### What to work on
In the records that follow, find each line containing "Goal" and copy it.
::: Information given :::
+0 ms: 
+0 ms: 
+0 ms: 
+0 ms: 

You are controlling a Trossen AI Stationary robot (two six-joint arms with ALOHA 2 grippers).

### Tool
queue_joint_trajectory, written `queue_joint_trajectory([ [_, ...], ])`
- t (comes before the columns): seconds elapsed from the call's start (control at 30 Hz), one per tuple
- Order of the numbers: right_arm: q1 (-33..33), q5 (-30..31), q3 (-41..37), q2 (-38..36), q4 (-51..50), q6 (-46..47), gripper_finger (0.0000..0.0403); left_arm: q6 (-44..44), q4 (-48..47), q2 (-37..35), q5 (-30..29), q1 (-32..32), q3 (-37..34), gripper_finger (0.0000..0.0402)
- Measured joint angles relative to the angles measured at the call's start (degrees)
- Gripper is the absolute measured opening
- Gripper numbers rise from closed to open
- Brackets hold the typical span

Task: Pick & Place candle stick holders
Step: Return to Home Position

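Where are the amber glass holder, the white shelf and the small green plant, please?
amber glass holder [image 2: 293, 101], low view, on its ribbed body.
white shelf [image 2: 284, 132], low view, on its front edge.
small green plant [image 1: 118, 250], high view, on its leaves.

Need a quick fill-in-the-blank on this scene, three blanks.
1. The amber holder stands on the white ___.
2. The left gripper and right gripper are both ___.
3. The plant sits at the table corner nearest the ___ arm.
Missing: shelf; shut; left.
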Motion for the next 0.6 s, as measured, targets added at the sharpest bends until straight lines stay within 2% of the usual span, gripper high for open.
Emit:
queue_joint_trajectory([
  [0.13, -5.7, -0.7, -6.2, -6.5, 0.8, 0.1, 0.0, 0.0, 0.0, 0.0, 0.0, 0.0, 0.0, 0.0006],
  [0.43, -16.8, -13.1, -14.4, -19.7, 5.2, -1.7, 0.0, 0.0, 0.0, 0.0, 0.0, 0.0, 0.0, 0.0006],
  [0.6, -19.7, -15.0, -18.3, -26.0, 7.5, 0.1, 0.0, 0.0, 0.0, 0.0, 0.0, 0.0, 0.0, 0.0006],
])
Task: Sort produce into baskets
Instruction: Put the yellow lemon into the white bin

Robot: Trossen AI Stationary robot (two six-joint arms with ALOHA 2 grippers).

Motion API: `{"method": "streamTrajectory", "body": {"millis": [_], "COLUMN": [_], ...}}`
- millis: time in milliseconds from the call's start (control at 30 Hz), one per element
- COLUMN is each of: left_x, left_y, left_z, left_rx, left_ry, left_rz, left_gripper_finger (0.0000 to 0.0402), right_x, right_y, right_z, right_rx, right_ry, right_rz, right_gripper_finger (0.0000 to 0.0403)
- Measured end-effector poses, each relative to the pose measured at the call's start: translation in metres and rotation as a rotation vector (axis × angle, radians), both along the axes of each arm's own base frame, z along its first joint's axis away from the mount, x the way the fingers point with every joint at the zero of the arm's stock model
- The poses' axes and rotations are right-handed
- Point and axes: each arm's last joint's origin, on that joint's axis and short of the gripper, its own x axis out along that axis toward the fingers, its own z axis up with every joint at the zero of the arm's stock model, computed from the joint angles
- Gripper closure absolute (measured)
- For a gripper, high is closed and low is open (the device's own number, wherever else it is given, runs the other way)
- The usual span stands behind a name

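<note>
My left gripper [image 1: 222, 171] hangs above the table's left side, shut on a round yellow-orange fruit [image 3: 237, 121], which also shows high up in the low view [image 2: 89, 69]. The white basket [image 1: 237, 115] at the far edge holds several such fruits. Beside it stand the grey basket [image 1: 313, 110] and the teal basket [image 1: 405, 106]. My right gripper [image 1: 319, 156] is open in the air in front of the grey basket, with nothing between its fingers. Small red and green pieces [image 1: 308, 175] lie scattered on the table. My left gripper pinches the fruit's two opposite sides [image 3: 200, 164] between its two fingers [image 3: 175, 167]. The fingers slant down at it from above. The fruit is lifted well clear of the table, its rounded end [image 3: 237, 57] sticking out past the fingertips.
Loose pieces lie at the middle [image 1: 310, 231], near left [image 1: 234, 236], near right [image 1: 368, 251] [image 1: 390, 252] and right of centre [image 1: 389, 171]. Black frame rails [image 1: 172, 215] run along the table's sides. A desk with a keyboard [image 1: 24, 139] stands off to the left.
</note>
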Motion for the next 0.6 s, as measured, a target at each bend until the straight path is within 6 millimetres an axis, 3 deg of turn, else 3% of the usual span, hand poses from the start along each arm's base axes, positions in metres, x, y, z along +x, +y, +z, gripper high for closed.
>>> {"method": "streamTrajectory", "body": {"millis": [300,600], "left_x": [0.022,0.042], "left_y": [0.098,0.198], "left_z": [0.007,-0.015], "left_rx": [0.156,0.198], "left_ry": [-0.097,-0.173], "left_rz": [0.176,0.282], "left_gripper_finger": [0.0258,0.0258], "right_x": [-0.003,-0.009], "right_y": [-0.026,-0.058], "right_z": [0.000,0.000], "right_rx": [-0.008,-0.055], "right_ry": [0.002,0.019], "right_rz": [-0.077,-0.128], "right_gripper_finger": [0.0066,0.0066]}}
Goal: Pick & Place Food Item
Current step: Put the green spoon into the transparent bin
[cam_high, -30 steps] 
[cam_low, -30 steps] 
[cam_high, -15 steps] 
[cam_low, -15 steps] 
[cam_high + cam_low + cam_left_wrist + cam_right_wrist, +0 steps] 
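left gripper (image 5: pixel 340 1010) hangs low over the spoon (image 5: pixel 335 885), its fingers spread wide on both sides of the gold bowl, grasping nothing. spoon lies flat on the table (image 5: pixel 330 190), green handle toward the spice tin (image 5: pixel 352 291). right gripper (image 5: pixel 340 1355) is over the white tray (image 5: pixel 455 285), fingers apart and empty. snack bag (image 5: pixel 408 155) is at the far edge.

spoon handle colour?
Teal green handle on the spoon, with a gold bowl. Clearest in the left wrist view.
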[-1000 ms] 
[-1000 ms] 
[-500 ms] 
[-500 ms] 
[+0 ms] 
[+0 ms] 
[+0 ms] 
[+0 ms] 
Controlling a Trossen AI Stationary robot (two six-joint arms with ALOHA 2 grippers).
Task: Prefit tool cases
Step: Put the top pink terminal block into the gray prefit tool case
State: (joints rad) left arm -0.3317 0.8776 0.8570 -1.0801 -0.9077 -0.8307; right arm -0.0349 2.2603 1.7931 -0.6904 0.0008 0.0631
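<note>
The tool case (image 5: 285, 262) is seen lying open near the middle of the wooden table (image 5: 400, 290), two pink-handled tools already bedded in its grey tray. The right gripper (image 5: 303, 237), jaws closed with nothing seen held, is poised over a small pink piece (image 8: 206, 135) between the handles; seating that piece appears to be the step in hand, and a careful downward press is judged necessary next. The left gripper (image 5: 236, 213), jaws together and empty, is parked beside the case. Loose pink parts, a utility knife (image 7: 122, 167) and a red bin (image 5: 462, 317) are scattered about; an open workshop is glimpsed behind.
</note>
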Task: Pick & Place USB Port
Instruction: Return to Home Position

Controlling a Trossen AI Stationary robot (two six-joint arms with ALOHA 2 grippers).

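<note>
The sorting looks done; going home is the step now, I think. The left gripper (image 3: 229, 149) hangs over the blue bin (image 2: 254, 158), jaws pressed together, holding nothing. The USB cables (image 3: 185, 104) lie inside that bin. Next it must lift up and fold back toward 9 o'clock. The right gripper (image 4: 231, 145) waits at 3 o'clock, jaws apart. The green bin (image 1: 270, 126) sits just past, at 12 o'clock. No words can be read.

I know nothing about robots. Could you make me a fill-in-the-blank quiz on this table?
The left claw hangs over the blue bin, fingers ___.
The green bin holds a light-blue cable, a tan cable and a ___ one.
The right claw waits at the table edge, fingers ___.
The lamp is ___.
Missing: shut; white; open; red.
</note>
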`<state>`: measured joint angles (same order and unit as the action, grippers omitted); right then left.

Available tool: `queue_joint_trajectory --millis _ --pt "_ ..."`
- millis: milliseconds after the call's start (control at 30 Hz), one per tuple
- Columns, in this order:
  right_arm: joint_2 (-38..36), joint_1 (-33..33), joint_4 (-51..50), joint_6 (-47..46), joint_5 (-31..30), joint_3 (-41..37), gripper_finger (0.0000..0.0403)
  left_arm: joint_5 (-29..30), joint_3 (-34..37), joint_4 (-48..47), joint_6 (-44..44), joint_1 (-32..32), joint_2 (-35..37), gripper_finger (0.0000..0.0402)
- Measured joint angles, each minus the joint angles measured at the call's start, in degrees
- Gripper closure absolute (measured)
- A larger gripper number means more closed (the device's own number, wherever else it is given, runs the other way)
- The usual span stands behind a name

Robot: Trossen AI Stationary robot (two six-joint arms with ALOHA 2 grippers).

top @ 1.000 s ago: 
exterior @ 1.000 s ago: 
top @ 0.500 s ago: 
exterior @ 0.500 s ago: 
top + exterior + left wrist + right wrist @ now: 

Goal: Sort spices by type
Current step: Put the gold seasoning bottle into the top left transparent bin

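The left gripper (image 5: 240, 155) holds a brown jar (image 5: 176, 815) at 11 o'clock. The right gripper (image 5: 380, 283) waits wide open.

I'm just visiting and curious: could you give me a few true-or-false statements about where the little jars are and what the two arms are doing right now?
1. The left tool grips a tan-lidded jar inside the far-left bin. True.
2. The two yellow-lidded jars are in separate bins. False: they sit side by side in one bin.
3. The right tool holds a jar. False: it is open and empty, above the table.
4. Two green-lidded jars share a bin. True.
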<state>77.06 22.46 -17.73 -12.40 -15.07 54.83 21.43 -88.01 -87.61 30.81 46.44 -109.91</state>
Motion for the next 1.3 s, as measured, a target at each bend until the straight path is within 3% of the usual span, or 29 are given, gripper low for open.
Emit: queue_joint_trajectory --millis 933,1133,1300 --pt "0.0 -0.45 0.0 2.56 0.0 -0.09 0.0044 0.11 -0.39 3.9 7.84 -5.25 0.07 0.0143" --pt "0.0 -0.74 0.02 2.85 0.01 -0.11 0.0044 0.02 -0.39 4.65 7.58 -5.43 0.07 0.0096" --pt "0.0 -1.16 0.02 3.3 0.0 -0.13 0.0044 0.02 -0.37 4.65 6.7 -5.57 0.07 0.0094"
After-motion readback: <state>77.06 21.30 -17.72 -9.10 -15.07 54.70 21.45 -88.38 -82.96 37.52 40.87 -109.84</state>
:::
### Task answer
Goal: Pick & Place Food Item
Goal: Sort spices by type

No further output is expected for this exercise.